[Stored data entries]
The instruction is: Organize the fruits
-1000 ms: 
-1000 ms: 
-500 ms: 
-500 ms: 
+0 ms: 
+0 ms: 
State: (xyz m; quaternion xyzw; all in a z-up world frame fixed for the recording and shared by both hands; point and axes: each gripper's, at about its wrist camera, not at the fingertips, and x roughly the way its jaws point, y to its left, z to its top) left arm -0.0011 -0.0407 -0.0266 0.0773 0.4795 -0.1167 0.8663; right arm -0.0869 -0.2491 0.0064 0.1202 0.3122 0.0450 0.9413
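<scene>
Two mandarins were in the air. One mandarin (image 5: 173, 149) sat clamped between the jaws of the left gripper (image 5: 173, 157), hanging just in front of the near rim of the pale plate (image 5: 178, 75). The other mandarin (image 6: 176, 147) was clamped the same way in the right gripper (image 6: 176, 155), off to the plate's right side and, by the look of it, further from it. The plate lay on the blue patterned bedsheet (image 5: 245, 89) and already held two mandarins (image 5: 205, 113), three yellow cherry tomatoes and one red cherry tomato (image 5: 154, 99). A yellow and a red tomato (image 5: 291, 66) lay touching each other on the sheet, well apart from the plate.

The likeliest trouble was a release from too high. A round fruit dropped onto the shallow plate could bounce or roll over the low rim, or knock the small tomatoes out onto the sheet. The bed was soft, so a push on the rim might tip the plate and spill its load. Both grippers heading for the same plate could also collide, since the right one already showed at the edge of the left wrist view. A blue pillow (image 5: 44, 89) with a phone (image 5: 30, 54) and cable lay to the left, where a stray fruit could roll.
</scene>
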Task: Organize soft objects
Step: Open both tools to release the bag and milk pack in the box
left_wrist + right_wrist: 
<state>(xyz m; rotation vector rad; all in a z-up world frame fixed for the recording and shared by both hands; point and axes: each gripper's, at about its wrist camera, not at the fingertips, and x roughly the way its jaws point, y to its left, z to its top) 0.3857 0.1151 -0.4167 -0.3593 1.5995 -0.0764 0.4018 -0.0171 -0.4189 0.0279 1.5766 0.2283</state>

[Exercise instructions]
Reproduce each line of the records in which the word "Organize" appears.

[Exercise result]
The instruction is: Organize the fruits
Task: Organize soft objects

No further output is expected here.